- GOAL OF THE EXERCISE: Look through the material and copy each line holding "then".

- DATA PROVIDED:
*** Begin section ***
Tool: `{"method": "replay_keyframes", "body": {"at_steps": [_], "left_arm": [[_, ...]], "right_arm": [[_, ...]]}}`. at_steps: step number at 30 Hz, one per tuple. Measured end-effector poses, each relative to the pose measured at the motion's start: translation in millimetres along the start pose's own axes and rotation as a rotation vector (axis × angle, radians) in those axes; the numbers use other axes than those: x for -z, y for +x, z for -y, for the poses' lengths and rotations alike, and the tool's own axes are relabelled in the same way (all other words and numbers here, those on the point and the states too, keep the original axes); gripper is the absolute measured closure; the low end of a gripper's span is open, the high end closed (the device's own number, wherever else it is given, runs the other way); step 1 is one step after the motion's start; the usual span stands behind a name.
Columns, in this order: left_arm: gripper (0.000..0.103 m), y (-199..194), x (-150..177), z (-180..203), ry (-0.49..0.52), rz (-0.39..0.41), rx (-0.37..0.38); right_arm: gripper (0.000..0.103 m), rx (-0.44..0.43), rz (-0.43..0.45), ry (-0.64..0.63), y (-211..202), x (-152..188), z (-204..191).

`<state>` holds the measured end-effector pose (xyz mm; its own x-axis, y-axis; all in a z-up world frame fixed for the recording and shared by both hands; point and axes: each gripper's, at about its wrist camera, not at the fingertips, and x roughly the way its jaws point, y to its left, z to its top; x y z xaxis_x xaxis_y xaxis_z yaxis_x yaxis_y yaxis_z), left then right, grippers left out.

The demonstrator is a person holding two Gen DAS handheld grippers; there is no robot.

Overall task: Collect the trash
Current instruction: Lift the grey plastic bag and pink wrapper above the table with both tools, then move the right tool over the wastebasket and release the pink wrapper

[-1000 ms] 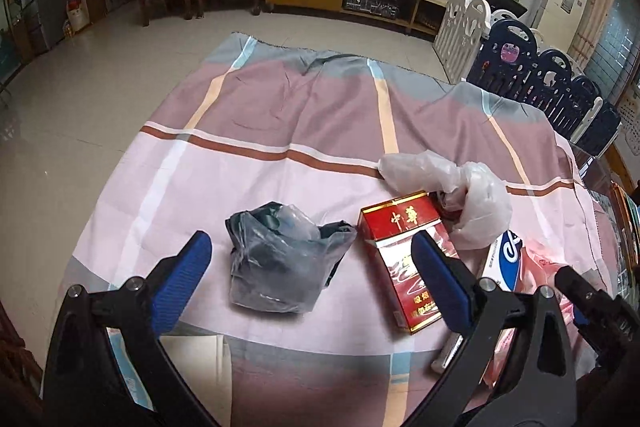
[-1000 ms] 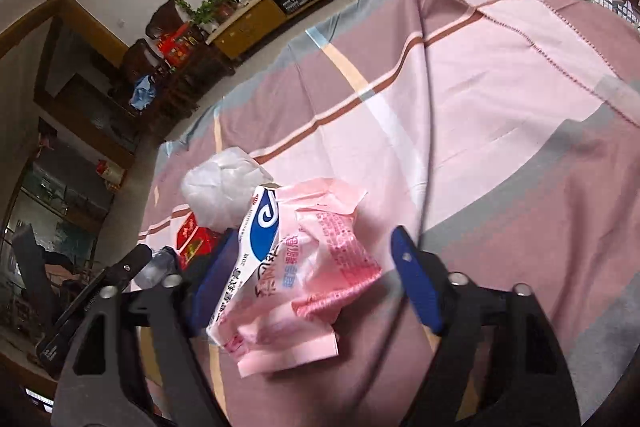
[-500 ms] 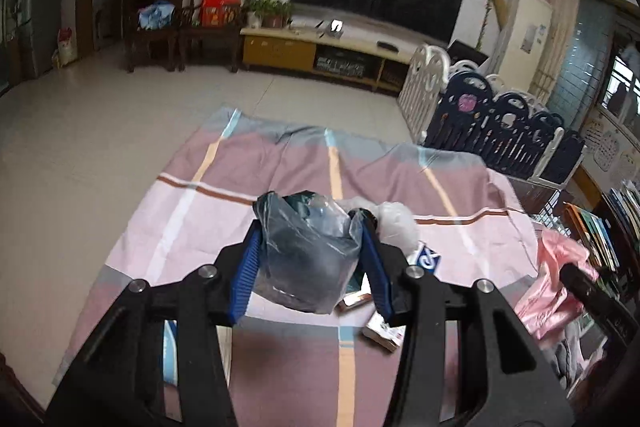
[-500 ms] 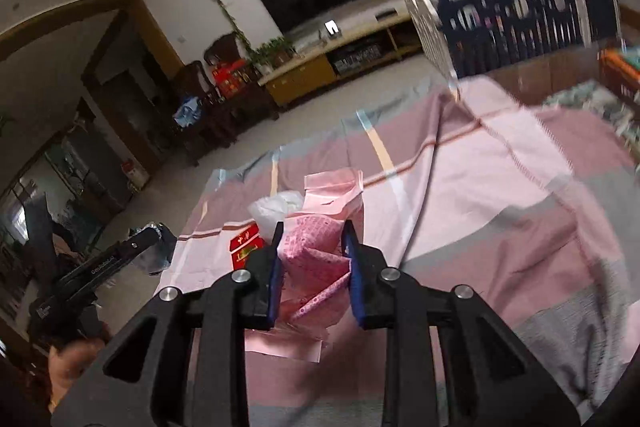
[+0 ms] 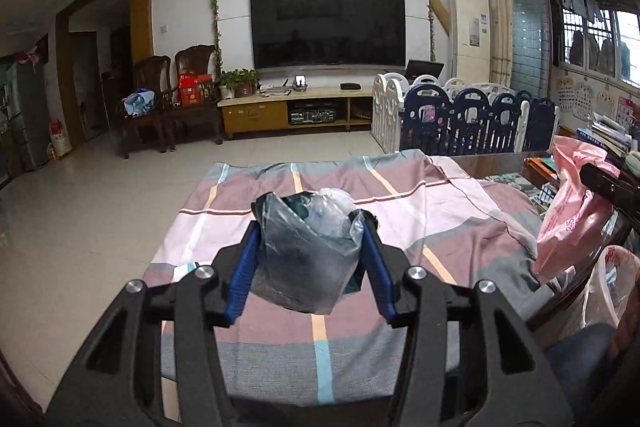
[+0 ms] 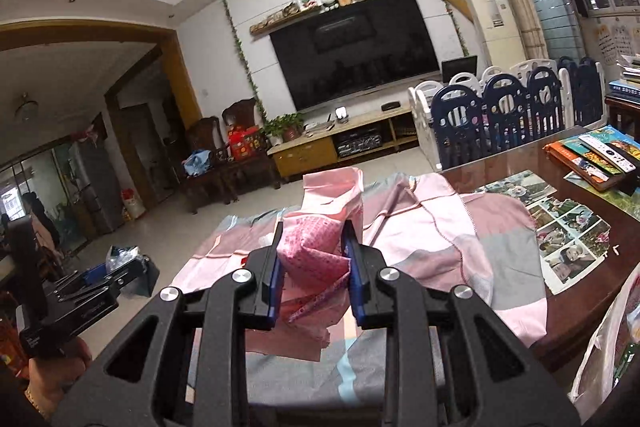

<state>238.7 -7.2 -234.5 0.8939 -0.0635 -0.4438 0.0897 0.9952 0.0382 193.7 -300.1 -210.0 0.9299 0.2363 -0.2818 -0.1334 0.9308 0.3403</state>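
My left gripper (image 5: 310,263) is shut on a crumpled dark grey plastic bag (image 5: 306,255) and holds it lifted above the checked cloth (image 5: 400,211) on the table. My right gripper (image 6: 314,275) is shut on a pink plastic wrapper (image 6: 316,251), also lifted above the cloth. The pink wrapper shows at the right of the left wrist view (image 5: 568,211), and the left gripper with its bag shows at the left of the right wrist view (image 6: 120,263). The other trash on the cloth is hidden behind the held items.
A thin white plastic bag (image 5: 608,287) hangs open by the table's right edge, also seen in the right wrist view (image 6: 608,343). Photos (image 6: 568,231) and books (image 6: 592,155) lie on the bare wooden tabletop at right. A playpen fence (image 5: 460,123) stands beyond the table.
Both grippers closed on their items, the left on the grey bag and the right on the pink wrapper, and lifted them up and back from the cloth.
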Motion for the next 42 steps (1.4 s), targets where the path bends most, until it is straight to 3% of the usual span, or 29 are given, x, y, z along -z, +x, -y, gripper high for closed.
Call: {"method": "replay_keyframes", "body": {"at_steps": [8,42], "left_arm": [[0.052,18,-1,-11,-0.045,-0.052,0.01],[0.051,21,4,-10,-0.055,-0.063,0.005]], "right_arm": [[0.076,0.016,-0.047,-0.039,26,5,-11],[0.076,0.032,-0.053,-0.04,27,10,-14]]}}
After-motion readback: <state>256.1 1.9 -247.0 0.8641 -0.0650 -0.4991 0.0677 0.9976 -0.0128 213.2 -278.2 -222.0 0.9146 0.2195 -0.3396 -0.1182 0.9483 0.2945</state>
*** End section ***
- YOUR RESPONSE:
`<state>` holds the measured end-effector pose (xyz mm; its own x-axis, y-axis; all in a z-up world frame fixed for the recording and shared by both hands; point and axes: each gripper's, at about its wrist camera, not at the fingertips, and x roughly the way its jaws point, y to its left, z to its top; x y z xaxis_x xaxis_y xaxis_z yaxis_x yaxis_y yaxis_z), left then right, grippers left out.
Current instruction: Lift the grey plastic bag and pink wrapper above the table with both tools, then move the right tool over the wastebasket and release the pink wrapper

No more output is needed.